How cutee!!! I lovee that pony!


----------



## oreotragus (Oct 14, 2010)

Thanks yall!  I am born and raised in south Georgia so my accent does show in the video...


----------



## LoveStory10 (Oct 31, 2009)

Don't be embarrassed, I think it's awesome! Much nicer than my silly South African accent lol :lol:


----------



## Hoofprints in the Sand (Nov 23, 2008)

awwww what a cutie!! And all of your accents have got to be better than my boooooring Ohio non-accent LOL


----------



## equiniphile (Aug 16, 2009)

Aww, what a cutie. I would bungie the trailer door to the side so he doesn't get closed in there, though. Though, if he's smart enough to stay in there for shade, he probably already mastered opening and closing doors! :rofl:


----------



## csimkunas6 (Apr 18, 2010)

LOL, thats too funny! He is adorable!!!


----------



## nicole25 (Jun 24, 2011)

he is so cute!!


----------



## musicalmarie1 (Dec 8, 2010)

oreotragus said:


> Thanks yall!  I am born and raised in south Georgia so my accent does show in the video...

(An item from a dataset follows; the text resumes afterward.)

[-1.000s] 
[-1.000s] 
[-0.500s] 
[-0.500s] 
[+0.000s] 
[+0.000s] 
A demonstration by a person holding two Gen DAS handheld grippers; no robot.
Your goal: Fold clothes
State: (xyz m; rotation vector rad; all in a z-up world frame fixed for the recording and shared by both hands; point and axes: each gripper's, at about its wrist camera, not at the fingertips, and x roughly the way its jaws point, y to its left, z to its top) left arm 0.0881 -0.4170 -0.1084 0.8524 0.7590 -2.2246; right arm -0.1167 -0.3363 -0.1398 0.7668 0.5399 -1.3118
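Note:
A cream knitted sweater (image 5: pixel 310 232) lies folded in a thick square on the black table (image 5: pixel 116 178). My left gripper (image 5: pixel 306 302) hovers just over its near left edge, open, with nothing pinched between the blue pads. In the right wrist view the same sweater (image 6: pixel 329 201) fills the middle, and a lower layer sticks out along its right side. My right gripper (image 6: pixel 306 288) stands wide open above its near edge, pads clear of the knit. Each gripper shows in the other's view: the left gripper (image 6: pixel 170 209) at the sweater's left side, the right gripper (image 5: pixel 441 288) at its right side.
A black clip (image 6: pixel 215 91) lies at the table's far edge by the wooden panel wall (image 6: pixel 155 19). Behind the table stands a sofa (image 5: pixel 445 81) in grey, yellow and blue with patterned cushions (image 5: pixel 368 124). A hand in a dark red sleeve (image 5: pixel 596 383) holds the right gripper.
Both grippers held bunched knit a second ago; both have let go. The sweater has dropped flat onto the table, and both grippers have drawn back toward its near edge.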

You and me both. We all talk like that down here! I used to be embarrassed about my accent, too, but I suppose it comes with the territory! Besides, some people think it's sexy :wink:


----------



## Wheatermay (Aug 22, 2011)

Yea, dont be embarrassed! U have a wonderful accent! And we all talk like that to our pets, lol...Ur accent is more refined than mine. Im from WV and it sounds more *******-y..... lol..... I get made when I hear my own accent and how I actually pronounce some words, lol....


----------



## oreotragus (Oct 14, 2010)

Haha thanks yall! Yes I suppose my accent could be worse, I went to college with a guy who had a southern accent so thick you could barely understand a word he said. :rofl:

I'll be sure to tell Koda that everyone think's he cute (my husband calls him my mutant dog )!


----------



## Calmwaters (Aug 24, 2011)

Aww he is so cute!


----------



## MouseZ (Aug 16, 2011)

This video brought a smile to my face, so thank you for that  Koda looks like a sweet heart! Too cute.


----------



## Angelina1 (Apr 11, 2011)

What a great Video, Koda is just a sweetheart and I too loved your accent, I was totally fascinated as being from Australia - it is not an accent we would hear too often..


----------



## newbhj (Jul 31, 2011)

Oh he's just adorable, hanging out in his trailer, too cute!


----------



## natisha (Jan 11, 2011)

LoveStory10 said:


> Don't be embarrassed, I think it's awesome! Much nicer than my silly South African accent lol :lol:


Is an accent an accent to those living where it is spoken?

That mini is adorable.


----------



## Golden Horse (Feb 20, 2010)

That's the thing about accents, coming from England to Canada, everyone thinks I have an accent, but I know for sure it's them.

Cute pony:wink:


----------